Schools
 

Almost two years after school officials pledged to protect children from lead in drinking water, they’re still waiting

For more than a year, the Orleans Parish school district has planned to install water filters to virtually eliminate the risk of lead contamination at school drinking fountains and kitchen sinks.

Now it looks like the filters won’t be installed before summer break.

July will mark two years since the Orleans Parish School Board and the Recovery School District announced they would “proactively” test lead levels in schools’ water. They abandoned that plan, however, and opted to install filters instead.

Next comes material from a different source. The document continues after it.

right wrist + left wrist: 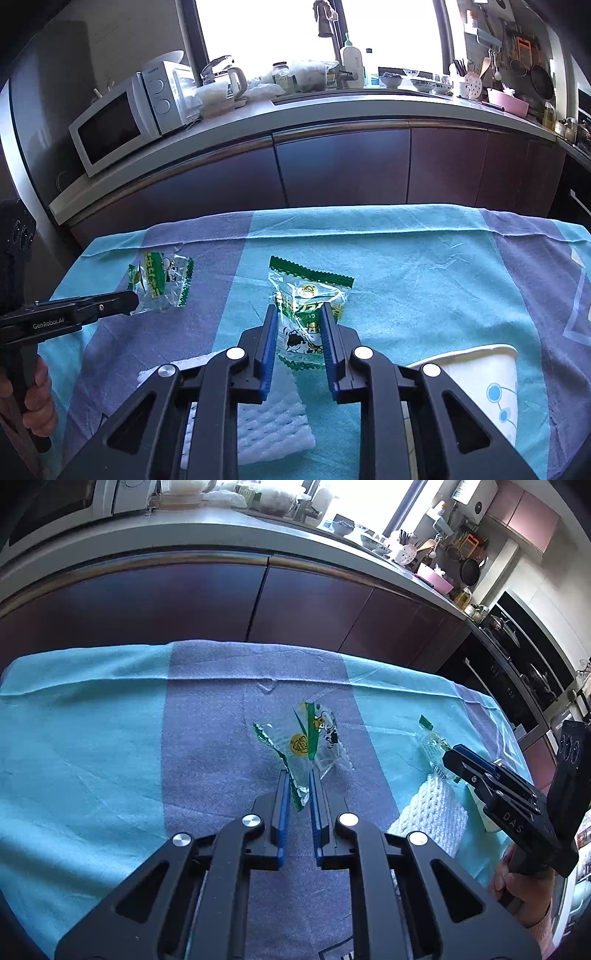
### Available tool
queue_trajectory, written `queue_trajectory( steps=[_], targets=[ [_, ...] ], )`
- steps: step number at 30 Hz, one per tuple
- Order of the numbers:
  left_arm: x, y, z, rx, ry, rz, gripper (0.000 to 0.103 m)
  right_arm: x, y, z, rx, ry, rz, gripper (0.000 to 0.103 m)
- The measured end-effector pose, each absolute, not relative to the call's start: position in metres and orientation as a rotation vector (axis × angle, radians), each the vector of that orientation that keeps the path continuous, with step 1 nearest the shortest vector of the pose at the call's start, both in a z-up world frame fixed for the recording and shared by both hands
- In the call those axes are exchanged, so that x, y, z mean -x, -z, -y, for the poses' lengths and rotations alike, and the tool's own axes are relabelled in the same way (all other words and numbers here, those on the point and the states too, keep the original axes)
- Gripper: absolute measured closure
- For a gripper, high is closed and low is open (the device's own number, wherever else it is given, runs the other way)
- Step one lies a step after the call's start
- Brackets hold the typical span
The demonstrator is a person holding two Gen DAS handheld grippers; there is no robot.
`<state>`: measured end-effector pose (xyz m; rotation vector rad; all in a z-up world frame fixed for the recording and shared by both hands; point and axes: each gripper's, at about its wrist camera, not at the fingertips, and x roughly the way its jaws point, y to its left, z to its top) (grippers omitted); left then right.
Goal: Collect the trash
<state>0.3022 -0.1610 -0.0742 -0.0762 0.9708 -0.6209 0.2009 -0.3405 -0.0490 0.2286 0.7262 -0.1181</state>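
Note:
A clear snack wrapper with green print [306, 734] lies on the striped cloth [92, 738]. My left gripper [298, 775] is shut on its near end, with the film pinched between the blue pads. A second wrapper of the same kind [308, 291] lies further right, and my right gripper [298, 308] is closed on its sides, so the film crumples between the fingertips. From the right wrist, the left gripper [129, 301] shows side-on at the first wrapper [162, 280]. From the left wrist, the right gripper [448, 757] rests on the second wrapper [430, 744].
A white foam net [273, 424] lies under my right gripper, near the table's front. A white paper cup [487, 376] lies on its side at the right. Behind the table runs a kitchen counter [332, 110] with a microwave [110, 125]. A hand holds each gripper handle.

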Motion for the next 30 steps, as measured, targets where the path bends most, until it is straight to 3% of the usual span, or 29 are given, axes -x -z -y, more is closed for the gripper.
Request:
queue_trajectory(
  steps=[15, 30],
  targets=[
    [-0.247, 0.039, 0.099, 0.088, 0.614, -0.855, 0.094, -0.174, 0.012, 0.309, -0.321, -0.089, -0.592, 0.083],
    [-0.176, 0.034, 0.002, 0.156, 0.554, -0.818, 0.094, -0.145, 0.018, 0.216, -0.379, -0.359, -0.611, 0.083]
  ],
)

No one knows whether New Orleans schools have high lead levels in their water systems. It appears that the last time school water was tested was shortly after the federal Lead Contamination Control Act became law in 1988.

The Sewerage and Water Board of New Orleans must check its water system for lead, and those tests have shown it is in compliance with federal guidelines. But lead levels can spike when underground pipes are shaken during road construction, and the water agency has been criticized for failing to inform residents when nearby projects pose that risk.

The Orleans Parish school district has been working on purchasing filters since April 2017*. In late February, it told Minnesota-based EcoWater Systems Inc. it would get the job to install filters at drinking fountains. But no contract has been signed.

The company must begin installing filters within eight weeks of signing the contract. Most schools get out for the summer in late May.

Gail Fendley, the executive director of Lead Safe Louisiana, said parents “should demand that the schools’ drinking and cooking water be tested by an independent organization.”

Results should be shared widely, she said, and the school district should deal with any problems if they’re discovered.

“OPSB’s motto, ‘Every Child, Every School, Every Day,’ is a hypocritical slogan until these measures are put into place,” Fendley said.

A school district spokeswoman declined to answer questions about the project, saying an update is expected at a board meeting in mid-April.

It all started in July 2016 after the public health crisis in Flint, Michigan. Local officials announced they would test school water for lead.

A consultant outlined a process to sample several locations in 10 schools at a cost of $24,336.

The U.S. Environmental Protection Agency “strongly recommends” schools test drinking water for lead. State law says schools and daycares are required to provide an environment “free of lead contamination,” though it doesn’t appear to require water tests.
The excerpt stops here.